Greed is a pretty good thing

This sounds reasonable, but then you realize you don't understand what it means. For example, what is a policy? It has to be something that a computer can execute, which means it has to be expressed in mathematical language. To a computer, a picture is just a long string of numbers. If the picture is a grid of 600×600 pixels, then each pixel has a brightness, and their value is between 0 (pure black) and 1 (pure white). Just knowing these 360,000 (600×600) numbers, you know what the picture is. (Or, at least what it looks like in black and white.)

A policy is a way to turn the 360,000 numbers fed into the computer into either "cat" or "not cat" (or "1" or "0" in computer language). In mathematical terms, a policy is a function. In fact, to be closer to psychological reality, the output of a policy might be a number between 0 and 1, representing the uncertainty the machine might want to express when the input is a blurry picture of a lynx or a Garfield pillow. When the output is 0.8, we should interpret it as "I am almost sure this is a cat, but I still have doubts."

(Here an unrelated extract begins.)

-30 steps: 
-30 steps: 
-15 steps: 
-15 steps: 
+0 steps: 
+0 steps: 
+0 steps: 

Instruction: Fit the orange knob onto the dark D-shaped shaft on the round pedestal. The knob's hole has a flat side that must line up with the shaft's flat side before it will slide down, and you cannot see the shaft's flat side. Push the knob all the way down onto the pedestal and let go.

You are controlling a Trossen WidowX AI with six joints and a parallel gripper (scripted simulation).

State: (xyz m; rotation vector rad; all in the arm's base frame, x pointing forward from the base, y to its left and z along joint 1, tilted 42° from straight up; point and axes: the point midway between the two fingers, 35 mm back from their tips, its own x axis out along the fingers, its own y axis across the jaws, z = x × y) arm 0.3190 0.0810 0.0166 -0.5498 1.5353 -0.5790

For example, your strategy might be a function that says, "Output the average of the 360,000 numbers you input." If the image is completely white, the function gives you a 1; if the image is completely black, the function gives you a 0. Overall, this function measures the overall average brightness of the image on your computer screen. What does this have to do with whether the image is a cat? Nothing, and I'm not saying it's a good strategy.

How do we measure the success of a policy? The simplest way is to see how the computer, having been trained on 2,000 images of cats and non-cats, performs next. For each image, we can assign an “error score” (real-world computer scientists usually call this “error or loss”) to the policy. If the picture is of a cat and the policy output is 1, then the error score is 0, which means the answer is correct. If the picture is of a cat and the policy output is 0, then the error score is 1, which is the worst possible answer. If the picture is of a cat and the policy output is 0.8, then the answer is approximately correct but with some uncertainty, with an error score of 0.2. (There are many ways to measure the degree of error, and this one is not the most common one in practice, but it is easier to describe.)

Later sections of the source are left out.